• [TRY IT]
Among the lines below, take the one holding "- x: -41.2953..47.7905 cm", the one holding "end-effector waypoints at", and all lines between them. Set them down exactly.

• [DATA SHOWN]
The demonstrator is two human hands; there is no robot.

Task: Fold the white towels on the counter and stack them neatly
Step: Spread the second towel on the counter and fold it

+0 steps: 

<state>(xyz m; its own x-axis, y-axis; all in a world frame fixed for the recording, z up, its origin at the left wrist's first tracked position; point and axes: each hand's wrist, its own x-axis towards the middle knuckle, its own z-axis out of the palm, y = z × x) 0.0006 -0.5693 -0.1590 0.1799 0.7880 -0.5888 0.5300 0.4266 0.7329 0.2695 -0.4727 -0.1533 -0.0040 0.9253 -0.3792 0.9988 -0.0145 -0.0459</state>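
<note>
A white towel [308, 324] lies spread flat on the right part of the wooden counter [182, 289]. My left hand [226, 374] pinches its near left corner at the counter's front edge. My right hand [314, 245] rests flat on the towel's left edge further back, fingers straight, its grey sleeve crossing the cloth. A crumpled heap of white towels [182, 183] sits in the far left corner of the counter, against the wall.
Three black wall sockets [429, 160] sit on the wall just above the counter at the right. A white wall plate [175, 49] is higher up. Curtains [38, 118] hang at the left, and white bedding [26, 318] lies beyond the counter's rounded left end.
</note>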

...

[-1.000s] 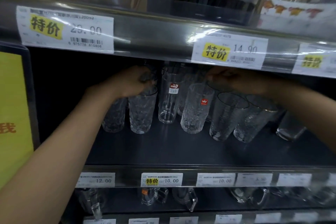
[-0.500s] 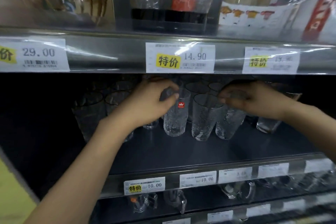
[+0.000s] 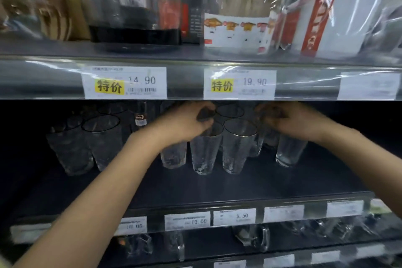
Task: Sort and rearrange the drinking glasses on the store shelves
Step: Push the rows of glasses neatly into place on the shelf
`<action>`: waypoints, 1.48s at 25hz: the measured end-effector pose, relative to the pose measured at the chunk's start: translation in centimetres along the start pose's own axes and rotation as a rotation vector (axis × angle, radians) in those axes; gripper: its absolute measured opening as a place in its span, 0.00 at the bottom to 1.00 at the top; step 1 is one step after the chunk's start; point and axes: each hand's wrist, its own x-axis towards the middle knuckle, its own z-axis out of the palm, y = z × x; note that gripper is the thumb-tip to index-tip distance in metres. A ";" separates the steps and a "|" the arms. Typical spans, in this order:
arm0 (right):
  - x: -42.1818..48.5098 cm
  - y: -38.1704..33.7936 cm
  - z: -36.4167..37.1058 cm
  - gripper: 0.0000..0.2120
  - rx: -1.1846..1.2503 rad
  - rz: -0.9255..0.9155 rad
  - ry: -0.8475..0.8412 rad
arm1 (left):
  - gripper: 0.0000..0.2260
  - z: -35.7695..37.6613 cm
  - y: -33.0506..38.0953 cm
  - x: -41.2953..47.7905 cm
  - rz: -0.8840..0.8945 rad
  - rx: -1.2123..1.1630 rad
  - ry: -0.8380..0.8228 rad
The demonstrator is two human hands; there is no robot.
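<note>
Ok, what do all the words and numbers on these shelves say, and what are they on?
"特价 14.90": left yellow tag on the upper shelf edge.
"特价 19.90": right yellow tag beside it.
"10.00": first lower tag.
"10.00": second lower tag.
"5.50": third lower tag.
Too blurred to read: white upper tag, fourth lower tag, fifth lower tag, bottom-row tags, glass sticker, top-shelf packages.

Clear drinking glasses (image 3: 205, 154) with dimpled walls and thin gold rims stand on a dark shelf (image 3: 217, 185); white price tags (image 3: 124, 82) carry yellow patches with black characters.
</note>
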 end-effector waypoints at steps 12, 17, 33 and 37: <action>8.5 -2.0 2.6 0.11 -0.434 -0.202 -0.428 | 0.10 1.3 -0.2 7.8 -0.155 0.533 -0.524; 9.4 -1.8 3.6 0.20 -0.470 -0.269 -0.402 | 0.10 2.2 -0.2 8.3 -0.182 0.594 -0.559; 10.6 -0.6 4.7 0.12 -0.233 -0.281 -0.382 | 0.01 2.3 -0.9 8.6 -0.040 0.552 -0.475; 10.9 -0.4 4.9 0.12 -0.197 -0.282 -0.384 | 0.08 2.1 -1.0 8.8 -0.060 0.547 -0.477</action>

• [EXERCISE SOLUTION]
  - x: -41.2953..47.7905 cm
  - rz: -0.8840..0.8945 rad
  - rx: -1.2123..1.1630 rad
  - ry: -0.8380..0.8228 rad
The demonstrator is two human hands; there is no robot.
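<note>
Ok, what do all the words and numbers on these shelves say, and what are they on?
"特价 14.90": left yellow tag on the upper shelf edge.
"特价 19.90": right yellow tag beside it.
"10.00": first lower tag.
"10.00": second lower tag.
"5.50": third lower tag.
Too blurred to read: white upper tag, fourth lower tag, fifth lower tag, bottom-row tags, glass sticker, top-shelf packages.

Clear drinking glasses (image 3: 205, 154) with dimpled walls and thin gold rims stand on a dark shelf (image 3: 217, 185); white price tags (image 3: 124, 82) carry yellow patches with black characters.
</note>
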 end-effector waypoints at steps 12, 17, 33 and 37: <action>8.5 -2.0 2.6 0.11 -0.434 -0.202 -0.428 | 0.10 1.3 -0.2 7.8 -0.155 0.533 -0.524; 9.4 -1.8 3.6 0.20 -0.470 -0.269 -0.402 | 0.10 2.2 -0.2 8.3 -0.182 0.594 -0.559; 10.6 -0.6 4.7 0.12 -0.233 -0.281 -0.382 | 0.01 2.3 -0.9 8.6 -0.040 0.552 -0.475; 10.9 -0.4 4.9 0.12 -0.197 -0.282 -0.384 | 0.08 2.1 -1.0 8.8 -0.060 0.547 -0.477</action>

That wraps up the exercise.